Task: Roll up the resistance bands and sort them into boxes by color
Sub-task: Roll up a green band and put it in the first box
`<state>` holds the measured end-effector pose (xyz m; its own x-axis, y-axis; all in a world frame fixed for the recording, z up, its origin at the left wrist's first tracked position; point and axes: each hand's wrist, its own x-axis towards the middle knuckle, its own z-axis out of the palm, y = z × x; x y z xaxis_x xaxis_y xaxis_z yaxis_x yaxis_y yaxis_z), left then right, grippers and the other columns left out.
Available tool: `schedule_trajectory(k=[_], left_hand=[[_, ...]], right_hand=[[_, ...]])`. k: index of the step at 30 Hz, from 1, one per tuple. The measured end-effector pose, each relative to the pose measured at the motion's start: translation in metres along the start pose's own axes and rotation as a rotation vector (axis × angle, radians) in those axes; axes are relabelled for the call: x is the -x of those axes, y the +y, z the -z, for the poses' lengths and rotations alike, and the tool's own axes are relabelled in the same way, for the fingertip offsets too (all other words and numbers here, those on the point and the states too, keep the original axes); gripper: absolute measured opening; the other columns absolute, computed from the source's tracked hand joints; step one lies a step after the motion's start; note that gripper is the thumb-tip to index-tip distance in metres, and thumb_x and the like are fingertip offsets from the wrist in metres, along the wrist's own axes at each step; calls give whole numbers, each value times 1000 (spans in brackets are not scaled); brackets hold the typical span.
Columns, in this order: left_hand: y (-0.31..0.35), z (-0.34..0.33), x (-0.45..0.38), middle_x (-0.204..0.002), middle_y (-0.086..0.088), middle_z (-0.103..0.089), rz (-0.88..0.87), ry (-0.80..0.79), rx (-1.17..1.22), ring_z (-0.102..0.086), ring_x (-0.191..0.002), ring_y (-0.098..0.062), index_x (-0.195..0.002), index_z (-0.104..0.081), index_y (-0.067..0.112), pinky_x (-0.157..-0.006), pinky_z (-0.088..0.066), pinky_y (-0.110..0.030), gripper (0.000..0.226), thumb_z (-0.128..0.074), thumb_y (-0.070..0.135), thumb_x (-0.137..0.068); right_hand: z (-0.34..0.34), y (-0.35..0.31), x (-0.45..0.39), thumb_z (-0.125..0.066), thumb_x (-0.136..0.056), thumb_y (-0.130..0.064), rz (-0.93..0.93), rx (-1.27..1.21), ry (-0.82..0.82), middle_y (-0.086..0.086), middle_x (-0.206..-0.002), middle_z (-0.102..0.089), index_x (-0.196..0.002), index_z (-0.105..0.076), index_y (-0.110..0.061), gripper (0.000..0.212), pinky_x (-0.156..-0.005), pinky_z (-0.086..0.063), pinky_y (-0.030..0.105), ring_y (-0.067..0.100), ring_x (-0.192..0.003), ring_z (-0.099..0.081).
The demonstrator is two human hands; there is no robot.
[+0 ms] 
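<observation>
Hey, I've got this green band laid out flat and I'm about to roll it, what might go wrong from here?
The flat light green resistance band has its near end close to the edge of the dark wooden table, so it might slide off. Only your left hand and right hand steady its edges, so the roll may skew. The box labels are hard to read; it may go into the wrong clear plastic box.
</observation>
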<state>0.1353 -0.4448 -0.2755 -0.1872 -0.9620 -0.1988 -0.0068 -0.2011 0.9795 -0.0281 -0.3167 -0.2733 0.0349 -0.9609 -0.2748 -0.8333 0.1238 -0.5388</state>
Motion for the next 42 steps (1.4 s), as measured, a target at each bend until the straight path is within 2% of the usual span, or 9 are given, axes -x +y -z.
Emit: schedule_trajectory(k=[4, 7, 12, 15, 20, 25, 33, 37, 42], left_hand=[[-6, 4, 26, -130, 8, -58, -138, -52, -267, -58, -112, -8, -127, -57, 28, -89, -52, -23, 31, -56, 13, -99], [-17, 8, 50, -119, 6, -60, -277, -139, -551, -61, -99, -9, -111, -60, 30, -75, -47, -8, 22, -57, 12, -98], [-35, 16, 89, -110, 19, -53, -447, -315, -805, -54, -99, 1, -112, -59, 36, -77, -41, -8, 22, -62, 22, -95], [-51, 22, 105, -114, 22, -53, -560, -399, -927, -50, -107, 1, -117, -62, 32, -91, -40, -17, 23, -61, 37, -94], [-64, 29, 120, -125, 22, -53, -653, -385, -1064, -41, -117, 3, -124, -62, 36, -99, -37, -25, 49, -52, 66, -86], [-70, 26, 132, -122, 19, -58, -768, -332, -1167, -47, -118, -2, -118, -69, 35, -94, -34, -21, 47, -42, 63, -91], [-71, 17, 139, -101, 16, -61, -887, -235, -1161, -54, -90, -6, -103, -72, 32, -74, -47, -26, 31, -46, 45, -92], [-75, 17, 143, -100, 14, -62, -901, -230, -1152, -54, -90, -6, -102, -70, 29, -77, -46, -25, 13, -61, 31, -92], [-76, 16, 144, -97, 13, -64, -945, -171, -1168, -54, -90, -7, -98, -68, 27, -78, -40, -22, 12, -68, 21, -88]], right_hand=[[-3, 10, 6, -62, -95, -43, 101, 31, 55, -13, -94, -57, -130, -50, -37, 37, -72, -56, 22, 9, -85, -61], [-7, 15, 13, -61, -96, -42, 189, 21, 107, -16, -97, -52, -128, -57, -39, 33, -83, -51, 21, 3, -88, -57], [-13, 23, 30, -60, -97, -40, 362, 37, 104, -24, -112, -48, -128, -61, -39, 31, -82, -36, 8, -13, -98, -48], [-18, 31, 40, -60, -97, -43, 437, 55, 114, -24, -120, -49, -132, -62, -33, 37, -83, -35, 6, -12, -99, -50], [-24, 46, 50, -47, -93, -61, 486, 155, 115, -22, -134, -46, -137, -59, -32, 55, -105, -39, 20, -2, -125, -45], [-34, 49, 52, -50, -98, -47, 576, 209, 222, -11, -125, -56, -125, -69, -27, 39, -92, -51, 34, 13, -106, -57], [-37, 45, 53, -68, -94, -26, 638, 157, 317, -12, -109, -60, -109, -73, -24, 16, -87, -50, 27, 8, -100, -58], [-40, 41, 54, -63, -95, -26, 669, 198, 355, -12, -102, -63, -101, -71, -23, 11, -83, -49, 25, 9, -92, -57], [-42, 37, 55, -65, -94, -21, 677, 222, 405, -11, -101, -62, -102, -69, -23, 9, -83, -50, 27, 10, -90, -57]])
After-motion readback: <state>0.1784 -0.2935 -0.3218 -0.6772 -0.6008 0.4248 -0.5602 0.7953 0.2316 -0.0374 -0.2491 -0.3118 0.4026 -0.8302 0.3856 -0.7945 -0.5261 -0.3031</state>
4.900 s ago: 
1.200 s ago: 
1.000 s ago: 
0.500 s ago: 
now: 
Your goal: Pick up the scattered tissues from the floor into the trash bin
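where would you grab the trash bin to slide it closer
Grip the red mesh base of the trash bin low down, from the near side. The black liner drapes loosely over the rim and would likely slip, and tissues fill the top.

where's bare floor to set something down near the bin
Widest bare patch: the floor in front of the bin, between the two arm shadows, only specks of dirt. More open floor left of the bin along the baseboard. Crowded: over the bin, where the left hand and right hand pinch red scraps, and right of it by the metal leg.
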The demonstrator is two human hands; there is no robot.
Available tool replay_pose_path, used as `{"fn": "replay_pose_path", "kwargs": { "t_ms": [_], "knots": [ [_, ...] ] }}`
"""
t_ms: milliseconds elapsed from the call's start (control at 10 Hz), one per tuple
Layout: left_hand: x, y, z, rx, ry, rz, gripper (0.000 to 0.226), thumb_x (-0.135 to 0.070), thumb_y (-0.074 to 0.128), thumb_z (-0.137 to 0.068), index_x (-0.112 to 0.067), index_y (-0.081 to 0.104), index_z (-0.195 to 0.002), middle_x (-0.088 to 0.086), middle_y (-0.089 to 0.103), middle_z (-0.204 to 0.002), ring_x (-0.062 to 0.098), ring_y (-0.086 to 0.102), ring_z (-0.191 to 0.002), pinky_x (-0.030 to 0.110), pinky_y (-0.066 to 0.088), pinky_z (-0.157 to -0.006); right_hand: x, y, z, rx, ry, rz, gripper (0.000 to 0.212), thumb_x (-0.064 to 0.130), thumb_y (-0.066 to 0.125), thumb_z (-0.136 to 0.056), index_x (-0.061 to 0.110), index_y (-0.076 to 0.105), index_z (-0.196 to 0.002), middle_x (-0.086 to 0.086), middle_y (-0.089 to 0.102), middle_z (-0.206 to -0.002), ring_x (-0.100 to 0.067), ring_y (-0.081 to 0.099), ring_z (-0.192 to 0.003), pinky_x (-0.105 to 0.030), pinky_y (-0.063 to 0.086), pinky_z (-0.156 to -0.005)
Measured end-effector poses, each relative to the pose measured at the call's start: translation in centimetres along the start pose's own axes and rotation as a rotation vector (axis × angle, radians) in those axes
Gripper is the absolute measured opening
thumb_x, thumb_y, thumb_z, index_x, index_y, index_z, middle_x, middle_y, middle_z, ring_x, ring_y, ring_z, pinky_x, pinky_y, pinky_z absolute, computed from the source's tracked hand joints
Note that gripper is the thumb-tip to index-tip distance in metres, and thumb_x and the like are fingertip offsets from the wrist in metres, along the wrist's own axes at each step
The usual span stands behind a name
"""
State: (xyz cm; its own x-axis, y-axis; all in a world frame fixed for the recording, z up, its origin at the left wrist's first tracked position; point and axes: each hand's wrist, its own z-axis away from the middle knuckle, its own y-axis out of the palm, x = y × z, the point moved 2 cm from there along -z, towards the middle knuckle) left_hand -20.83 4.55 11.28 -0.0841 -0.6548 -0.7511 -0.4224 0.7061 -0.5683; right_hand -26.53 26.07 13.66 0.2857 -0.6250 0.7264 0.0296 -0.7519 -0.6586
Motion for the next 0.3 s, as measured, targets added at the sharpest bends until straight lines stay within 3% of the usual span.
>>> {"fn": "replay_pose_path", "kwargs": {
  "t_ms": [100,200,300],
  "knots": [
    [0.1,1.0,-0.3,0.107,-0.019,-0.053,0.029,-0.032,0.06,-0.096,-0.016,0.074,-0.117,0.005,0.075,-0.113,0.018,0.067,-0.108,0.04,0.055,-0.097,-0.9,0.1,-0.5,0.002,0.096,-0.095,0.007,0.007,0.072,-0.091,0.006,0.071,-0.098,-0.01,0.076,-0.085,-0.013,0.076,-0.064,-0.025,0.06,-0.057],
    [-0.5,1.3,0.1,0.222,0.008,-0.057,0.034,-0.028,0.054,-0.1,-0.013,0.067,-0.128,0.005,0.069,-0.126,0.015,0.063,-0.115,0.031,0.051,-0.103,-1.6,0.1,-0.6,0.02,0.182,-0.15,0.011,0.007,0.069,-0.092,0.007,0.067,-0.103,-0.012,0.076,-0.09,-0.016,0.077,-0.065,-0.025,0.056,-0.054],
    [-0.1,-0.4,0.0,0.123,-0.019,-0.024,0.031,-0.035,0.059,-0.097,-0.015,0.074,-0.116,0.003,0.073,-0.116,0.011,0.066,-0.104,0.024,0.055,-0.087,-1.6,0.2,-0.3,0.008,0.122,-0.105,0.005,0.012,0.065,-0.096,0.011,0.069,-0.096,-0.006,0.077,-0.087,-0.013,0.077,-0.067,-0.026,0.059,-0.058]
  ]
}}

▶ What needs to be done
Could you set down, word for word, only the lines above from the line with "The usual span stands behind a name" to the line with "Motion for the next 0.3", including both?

▶ Task solution
The usual span stands behind a name
"""
State: (xyz cm; its own x-axis, y-axis; all in a world frame fixed for the recording, z up, its origin at the left wrist's first tracked position; point and axes: each hand's wrist, its own z-axis away from the middle knuckle, its own y-axis out of the palm, x = y × z, the point moved 2 cm from there along -z, towards the middle knuckle) left_hand -20.83 4.55 11.28 -0.0841 -0.6548 -0.7511 -0.4224 0.7061 -0.5683; right_hand -26.53 26.07 13.66 0.2857 -0.6250 0.7264 0.0296 -0.7519 -0.6586
Motion for the next 0.3 s, as measured, targets added at the sharpest bends until straight lines stay within 3% of the usual span.

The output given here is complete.